A su alrededor, las bandas fueron un tormento constante para la zaga costarricense. Gordon, por la izquierda, y Noni Madueke, por la derecha, atacaron una y otra vez, cambiaron de ritmo, encararon, buscaron diagonales. La defensa rival nunca encontró el antídoto. El equipo de Tuchel se mostró fluido, flexible, capaz de cambiar alturas y ritmos sin perder control.

El técnico, satisfecho, subrayó tras el pitido final la disciplina táctica y la unidad del grupo. Habló de “cohesión”, de “hermandad”, de un espíritu de equipo que, si se mantiene y crece durante el torneo, puede forjar una conexión poderosa con la grada.

El gusto por la presión

Tuchel no escondió el contexto que se viene encima. El Mundial ya asoma, con su carga de presión, expectativas y tensión. Y lejos de esquivarlo, lo abrazó. Recordó que, cuando el balón eche a rodar, la exigencia se disparará, que el ambiente se hará más denso. Pero también dejó claro que es precisamente ese escenario el que más disfruta, cuando la adrenalina confirma que todos están vivos en la competición.

La actuación en Orlando encaja con ese discurso: un ensayo serio, sin concesiones, con los automatismos afinados y la sensación de que el equipo llega al torneo con una idea clara y jugadores en buen momento.

Últimos retoques antes del gran estreno

El plan inmediato ya está trazado. La selección regresará a West Palm Beach para una sesión de entrenamiento extra y un partido a puerta cerrada ante Miami FC, diseñado para pulir detalles tácticos y mantener la chispa competitiva sin el foco mediático.

Después llegará un breve descanso y, acto seguido, el desplazamiento al cuartel general del torneo en Kansas City.

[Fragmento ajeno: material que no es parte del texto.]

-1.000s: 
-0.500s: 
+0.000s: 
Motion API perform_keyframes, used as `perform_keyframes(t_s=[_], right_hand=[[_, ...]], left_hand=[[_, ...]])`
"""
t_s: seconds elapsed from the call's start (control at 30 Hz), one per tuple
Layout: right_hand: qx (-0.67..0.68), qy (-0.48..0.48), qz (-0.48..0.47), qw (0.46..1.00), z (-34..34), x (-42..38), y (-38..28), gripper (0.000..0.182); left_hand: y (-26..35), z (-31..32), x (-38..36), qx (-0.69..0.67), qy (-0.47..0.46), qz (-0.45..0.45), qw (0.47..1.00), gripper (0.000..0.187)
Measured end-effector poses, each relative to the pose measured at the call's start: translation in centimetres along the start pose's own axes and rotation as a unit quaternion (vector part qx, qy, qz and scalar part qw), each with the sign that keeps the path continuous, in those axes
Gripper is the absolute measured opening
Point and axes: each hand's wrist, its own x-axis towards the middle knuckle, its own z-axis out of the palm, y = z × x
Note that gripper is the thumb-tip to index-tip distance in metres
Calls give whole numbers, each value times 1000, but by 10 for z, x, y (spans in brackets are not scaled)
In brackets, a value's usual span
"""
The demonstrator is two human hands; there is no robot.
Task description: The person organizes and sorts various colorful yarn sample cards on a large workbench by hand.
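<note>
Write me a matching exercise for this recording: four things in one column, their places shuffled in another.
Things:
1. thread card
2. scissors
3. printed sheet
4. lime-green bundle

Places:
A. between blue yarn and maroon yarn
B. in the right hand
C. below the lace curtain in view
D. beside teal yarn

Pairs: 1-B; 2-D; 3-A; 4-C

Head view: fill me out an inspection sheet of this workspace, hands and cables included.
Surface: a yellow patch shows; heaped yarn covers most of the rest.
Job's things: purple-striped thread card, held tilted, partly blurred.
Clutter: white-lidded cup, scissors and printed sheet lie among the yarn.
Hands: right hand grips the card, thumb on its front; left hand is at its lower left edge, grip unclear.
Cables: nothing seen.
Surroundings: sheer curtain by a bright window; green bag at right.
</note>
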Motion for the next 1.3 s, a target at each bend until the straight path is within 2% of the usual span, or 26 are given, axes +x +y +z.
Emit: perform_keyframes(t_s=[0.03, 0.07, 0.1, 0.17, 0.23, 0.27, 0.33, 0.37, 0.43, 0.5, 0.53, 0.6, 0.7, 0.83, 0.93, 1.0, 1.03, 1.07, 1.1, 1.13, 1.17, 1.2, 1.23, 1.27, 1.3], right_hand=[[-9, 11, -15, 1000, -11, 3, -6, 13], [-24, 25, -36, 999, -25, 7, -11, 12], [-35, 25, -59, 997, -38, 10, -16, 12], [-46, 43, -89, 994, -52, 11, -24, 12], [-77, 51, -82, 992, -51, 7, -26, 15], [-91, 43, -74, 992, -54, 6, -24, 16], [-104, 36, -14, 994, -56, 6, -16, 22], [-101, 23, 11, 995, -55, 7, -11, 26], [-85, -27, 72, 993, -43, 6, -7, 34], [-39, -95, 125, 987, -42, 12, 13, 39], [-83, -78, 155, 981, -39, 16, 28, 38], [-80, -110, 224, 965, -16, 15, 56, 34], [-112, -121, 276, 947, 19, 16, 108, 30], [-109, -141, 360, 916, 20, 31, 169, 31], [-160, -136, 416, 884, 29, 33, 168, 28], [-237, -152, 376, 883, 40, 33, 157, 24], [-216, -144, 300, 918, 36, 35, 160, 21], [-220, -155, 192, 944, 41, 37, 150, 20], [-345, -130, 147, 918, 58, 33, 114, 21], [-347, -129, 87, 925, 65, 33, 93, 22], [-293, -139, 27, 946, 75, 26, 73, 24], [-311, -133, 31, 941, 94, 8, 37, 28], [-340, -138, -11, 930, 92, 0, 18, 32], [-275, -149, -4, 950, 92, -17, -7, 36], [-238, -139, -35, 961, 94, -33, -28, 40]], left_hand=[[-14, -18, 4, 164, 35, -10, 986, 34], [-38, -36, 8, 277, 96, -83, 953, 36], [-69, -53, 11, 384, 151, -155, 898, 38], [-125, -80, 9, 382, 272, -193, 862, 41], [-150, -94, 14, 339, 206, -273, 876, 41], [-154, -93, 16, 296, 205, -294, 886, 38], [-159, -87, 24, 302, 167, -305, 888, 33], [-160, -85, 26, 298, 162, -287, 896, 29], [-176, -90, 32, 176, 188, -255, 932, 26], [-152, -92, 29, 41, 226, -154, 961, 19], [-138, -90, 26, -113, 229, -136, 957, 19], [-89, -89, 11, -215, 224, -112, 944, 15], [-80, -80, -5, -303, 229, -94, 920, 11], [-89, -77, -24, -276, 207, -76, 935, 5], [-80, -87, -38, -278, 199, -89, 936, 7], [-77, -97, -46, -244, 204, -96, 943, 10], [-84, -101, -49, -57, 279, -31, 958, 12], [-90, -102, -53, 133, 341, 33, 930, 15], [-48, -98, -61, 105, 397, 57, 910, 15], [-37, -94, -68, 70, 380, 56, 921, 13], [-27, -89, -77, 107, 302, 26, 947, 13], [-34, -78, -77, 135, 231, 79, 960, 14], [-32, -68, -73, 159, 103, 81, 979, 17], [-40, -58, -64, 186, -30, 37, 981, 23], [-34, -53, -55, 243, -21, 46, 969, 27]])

Allí se cerrarán las últimas dudas, se ajustarán roles y se definirá el once que afrontará el debut.

No hay margen para la distracción: en apenas seis días, Inglaterra iniciará oficialmente su asalto al título mundial. El estreno será en Dallas, el 17 de junio, frente a una Croacia robusta, experimentada, que acostumbra a crecer en los grandes escenarios.

La preparación en Florida ha dejado un mensaje claro: el equipo de Tuchel no solo llega sin heridas, llega con colmillo. Ahora falta saber si esta versión dominante será capaz de sostenerse cuando el Mundial deje de ser promesa y se convierta en realidad.